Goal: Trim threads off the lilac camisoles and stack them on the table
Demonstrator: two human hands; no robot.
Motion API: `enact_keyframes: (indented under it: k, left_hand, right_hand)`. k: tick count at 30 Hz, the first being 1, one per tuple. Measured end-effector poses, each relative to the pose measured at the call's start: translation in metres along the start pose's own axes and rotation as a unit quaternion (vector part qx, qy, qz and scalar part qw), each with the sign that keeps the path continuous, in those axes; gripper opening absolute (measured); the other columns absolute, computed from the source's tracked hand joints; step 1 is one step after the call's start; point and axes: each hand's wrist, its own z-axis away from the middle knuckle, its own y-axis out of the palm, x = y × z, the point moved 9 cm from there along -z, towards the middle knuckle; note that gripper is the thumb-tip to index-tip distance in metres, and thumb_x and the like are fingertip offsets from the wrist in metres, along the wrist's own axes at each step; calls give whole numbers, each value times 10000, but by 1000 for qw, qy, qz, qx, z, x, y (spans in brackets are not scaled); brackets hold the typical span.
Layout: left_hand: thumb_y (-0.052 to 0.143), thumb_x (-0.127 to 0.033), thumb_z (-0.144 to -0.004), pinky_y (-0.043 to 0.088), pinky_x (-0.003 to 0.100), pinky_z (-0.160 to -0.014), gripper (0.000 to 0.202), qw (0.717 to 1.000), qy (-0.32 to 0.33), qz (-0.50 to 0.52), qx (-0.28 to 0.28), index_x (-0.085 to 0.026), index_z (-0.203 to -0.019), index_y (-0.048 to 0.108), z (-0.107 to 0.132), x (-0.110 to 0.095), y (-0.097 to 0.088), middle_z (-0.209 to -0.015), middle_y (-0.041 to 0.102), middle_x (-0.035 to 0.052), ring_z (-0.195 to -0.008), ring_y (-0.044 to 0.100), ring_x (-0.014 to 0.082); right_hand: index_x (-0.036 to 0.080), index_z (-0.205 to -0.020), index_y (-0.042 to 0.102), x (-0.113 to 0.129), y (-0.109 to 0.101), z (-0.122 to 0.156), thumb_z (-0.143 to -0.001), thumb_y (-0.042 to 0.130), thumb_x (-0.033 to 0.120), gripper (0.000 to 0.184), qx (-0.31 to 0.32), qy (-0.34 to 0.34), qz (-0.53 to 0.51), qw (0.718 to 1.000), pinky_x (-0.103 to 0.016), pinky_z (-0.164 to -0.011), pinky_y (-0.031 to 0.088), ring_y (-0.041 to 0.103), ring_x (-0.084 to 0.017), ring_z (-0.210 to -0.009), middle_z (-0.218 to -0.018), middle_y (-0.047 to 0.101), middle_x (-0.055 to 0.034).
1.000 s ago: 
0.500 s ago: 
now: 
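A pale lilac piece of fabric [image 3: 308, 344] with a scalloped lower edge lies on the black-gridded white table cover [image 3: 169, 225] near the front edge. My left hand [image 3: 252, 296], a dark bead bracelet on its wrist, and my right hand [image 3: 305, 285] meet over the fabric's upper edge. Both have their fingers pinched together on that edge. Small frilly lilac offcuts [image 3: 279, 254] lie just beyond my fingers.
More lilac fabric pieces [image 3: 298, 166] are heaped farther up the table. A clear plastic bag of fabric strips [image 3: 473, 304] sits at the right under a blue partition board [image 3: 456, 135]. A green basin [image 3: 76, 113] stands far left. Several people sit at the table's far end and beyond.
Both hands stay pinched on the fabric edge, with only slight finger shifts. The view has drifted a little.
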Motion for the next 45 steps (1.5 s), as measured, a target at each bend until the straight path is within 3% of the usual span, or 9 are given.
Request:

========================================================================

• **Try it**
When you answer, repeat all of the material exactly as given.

• **Exercise response**
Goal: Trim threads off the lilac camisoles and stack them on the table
Demonstrator: two human hands; no robot.
Motion API: `enact_keyframes: (indented under it: k, left_hand, right_hand)`. k: tick count at 30 Hz, the first being 1, one per tuple. Measured end-effector poses, each relative to the pose measured at the call's start: translation in metres along the start pose's own axes and rotation as a unit quaternion (vector part qx, qy, qz and scalar part qw), each with the sign that keeps the path continuous, in those axes; gripper opening absolute (measured); the other columns absolute, computed from the source's tracked hand joints; step 1 is one step after the call's start; point and axes: each hand's wrist, its own z-axis away from the middle knuckle, its own y-axis out of the palm, x = y × z, the point moved 9 cm from there along -z, towards the middle knuckle; note that gripper is the thumb-tip to index-tip distance in metres, and thumb_x and the like are fingertip offsets from the wrist in metres, along the wrist's own axes at each step; calls give whole numbers, each value times 10000, but by 1000 for qw, qy, qz, qx, z, x, y (spans in brackets are not scaled); brackets hold the typical span.
Layout: left_hand: thumb_y (-0.052 to 0.143), thumb_x (-0.127 to 0.033), thumb_z (-0.144 to -0.004), pinky_y (-0.043 to 0.088), pinky_x (-0.003 to 0.100), pinky_z (-0.160 to -0.014), gripper (0.000 to 0.202), qw (0.717 to 1.000), qy (-0.32 to 0.33), qz (-0.50 to 0.52), qx (-0.28 to 0.28), index_x (-0.085 to 0.026), index_z (-0.203 to -0.019), index_y (-0.048 to 0.108), z (-0.107 to 0.132), x (-0.110 to 0.095), y (-0.097 to 0.088), middle_z (-0.209 to -0.015), middle_y (-0.041 to 0.102), middle_x (-0.035 to 0.052), ring_z (-0.195 to -0.008), ring_y (-0.044 to 0.100), ring_x (-0.014 to 0.082); right_hand: index_x (-0.036 to 0.080), index_z (-0.205 to -0.020), index_y (-0.042 to 0.102), x (-0.113 to 0.129), y (-0.109 to 0.101), z (-0.122 to 0.156), thumb_z (-0.143 to -0.001), thumb_y (-0.042 to 0.130), thumb_x (-0.033 to 0.120), gripper (0.000 to 0.184), qx (-0.31 to 0.32), qy (-0.34 to 0.34), qz (-0.53 to 0.51), qw (0.718 to 1.000), pinky_x (-0.103 to 0.016), pinky_z (-0.164 to -0.011), pinky_y (-0.031 to 0.088), ring_y (-0.041 to 0.103), ring_x (-0.084 to 0.017), ring_z (-0.210 to -0.009), middle_z (-0.218 to -0.018), middle_y (-0.047 to 0.101), middle_x (-0.055 to 0.034).
1.000 s ago: 
0.500 s ago: 
now: 
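A pale lilac piece of fabric [image 3: 308, 344] with a scalloped lower edge lies on the black-gridded white table cover [image 3: 169, 225] near the front edge. My left hand [image 3: 252, 296], a dark bead bracelet on its wrist, and my right hand [image 3: 305, 285] meet over the fabric's upper edge. Both have their fingers pinched together on that edge. Small frilly lilac offcuts [image 3: 279, 254] lie just beyond my fingers.
More lilac fabric pieces [image 3: 298, 166] are heaped farther up the table. A clear plastic bag of fabric strips [image 3: 473, 304] sits at the right under a blue partition board [image 3: 456, 135]. A green basin [image 3: 76, 113] stands far left. Several people sit at the table's far end and beyond.
Both hands stay pinched on the fabric edge, with only slight finger shifts. The view has drifted a little.
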Motion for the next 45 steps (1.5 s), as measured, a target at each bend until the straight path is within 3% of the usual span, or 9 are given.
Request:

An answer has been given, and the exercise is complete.